In a significant stride towards optimizing carbon capture processes, a recent study led by Abdul Raouf Tajik from the Division of Fluid Dynamics at Chalmers University of Technology in Sweden, and the Southwest Research Institute in the USA, has shed light on the influence of different impeller designs on carbonation performances. Published in the International Journal of Thermofluids, the research delves into the effectiveness of radial and axial flow impellers in promoting CO2 capture using various alkaline absorbents, including industrial by-products.
The study, which involved experiments in a lab-scale reactor, revealed that the Rushton turbine, a type of radial flow impeller, showed superior effectiveness in solutions derived from industrial by-products like green liquor dregs and black liquor. However, it came at a high energy cost. On the other hand, the Pitch Blade Down-pumping (PBD) impeller demonstrated superior efficiency in ethanol–NaOH mixtures, where the carbonation process leads to an increase in viscosity.
Tajik explained, “In aqueous green liquor dregs at 400 rpm, down-pumping operation achieved a pH of 8.5 with 13% improved performance at 25% w/v, whereas the up-pumping mode showed a 23% advantage at 5% w/v.” The study also noted significant power number reductions of up to 70% with PBD compared to the Rushton impeller.
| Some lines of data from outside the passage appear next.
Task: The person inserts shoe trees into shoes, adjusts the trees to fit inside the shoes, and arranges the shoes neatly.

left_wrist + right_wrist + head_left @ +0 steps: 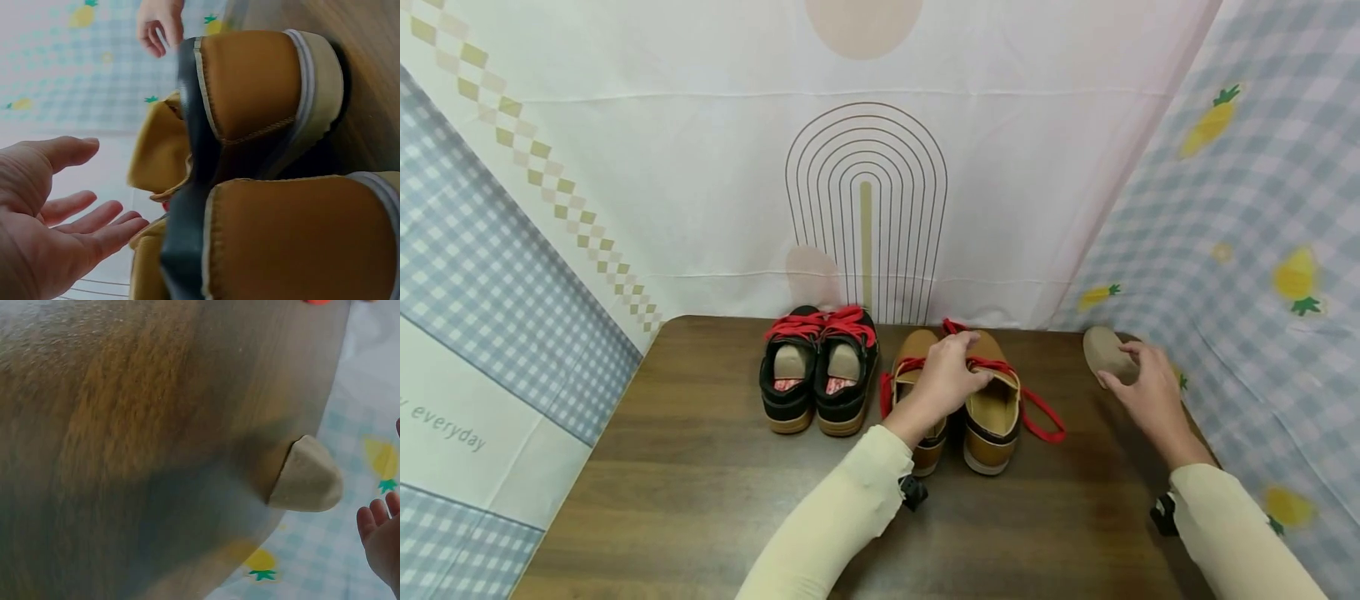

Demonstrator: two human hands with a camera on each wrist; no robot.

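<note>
A pair of tan shoes with red laces stands at the back middle of the table, a left shoe (929,454) and a right shoe (991,450). Over them hovers my left hand (946,377), thumb and fingers apart, with nothing held; in the left wrist view it is beside the shoe openings. A loose red lace (1045,429) trails off to the right. At the table's far right corner lies a beige rounded pad (309,478) shaped like an insole. My right hand (1150,400) is beside it, fingers loosely bent, and the right wrist view shows a gap between them.
Left of the tan shoes stands a black pair (842,412) with red laces and beige pieces inside. The brown table (685,483) ends at a white cloth backdrop (700,208); a blue checked cloth with pineapples (1247,275) hangs at the right.
</note>
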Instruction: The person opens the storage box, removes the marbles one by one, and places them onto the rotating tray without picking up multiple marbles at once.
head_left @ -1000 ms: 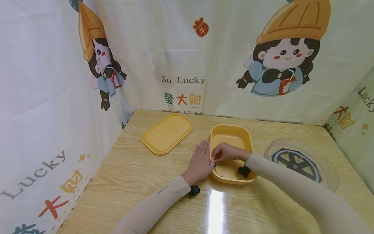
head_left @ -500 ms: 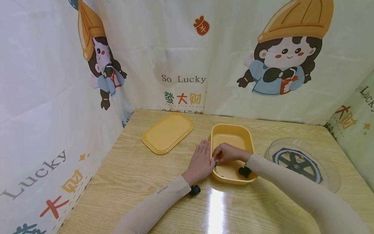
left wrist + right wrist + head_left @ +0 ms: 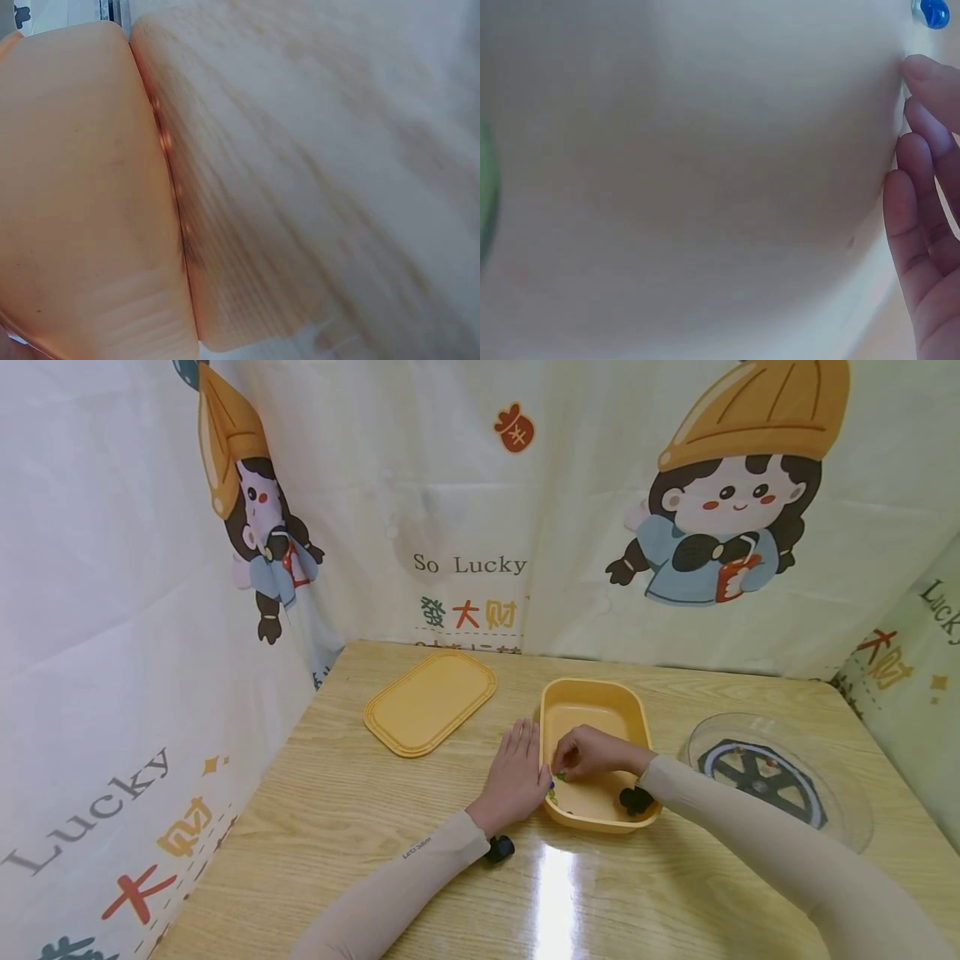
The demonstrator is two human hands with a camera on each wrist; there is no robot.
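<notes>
My left hand (image 3: 512,777) lies flat with straight fingers along the left side of a yellow plastic bin (image 3: 595,683), its thumb at the rim. Inside the bin, my right hand (image 3: 592,752) has curled fingers near the left wall and pinches a small green marble (image 3: 561,774), mostly hidden by the fingertips. A blue marble (image 3: 552,785) and several yellow-green ones (image 3: 553,796) lie along that wall. In the right wrist view the fingers (image 3: 901,202) show at the right edge, apart from the glossy blue marble (image 3: 934,13). The left wrist view shows the bin's outer wall (image 3: 82,172).
A flat yellow lid (image 3: 431,703) lies on the wooden table (image 3: 315,827) at the back left. To the bin's right, partly behind the right sleeve, stands a clear round dish (image 3: 780,727) over a dark spoked piece (image 3: 761,785). A printed curtain (image 3: 465,510) hangs behind.
My right hand has drawn slightly right, away from the bin's left wall, and a green marble now shows at its fingertips. The left hand has stayed put.
</notes>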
The findings underscore the importance of analyzing the optimal impeller design for enhancing CO2 absorption efficiently, considering operational factors and the inherent variations in the process. This is particularly relevant for the maritime sector, which is increasingly exploring carbon capture technologies to reduce emissions and meet stringent environmental regulations.
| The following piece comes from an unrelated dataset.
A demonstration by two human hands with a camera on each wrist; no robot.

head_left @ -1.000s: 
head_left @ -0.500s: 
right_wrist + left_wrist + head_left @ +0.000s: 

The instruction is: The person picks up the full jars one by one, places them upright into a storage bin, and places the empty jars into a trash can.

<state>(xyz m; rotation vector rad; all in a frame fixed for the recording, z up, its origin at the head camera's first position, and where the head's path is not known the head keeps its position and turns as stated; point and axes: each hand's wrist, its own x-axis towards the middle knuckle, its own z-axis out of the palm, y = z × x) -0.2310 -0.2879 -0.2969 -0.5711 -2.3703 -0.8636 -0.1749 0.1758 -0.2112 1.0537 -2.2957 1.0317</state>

The unique adaptability of the pitch blade, capable of mode-switching between down-pumping and up-pumping, offers distinct advantages through various stages of carbonation. This adaptability could translate into more efficient and cost-effective carbon capture processes for maritime applications, potentially leading to significant commercial impacts.
As the maritime industry continues to grapple with the challenges of decarbonization, insights from this study could pave the way for more effective carbon capture strategies. The research highlights the need for tailored solutions that consider the specific characteristics of the absorbents and the operational conditions, ultimately contributing to a more sustainable maritime sector.
Tajik’s work, published in the International Journal of Thermofluids, serves as a valuable resource for maritime professionals seeking to optimize carbon capture processes. The study’s findings offer a glimpse into the potential of advanced impeller designs in enhancing the efficiency and effectiveness of CO2 absorption, a critical aspect of the maritime industry’s journey towards a greener future.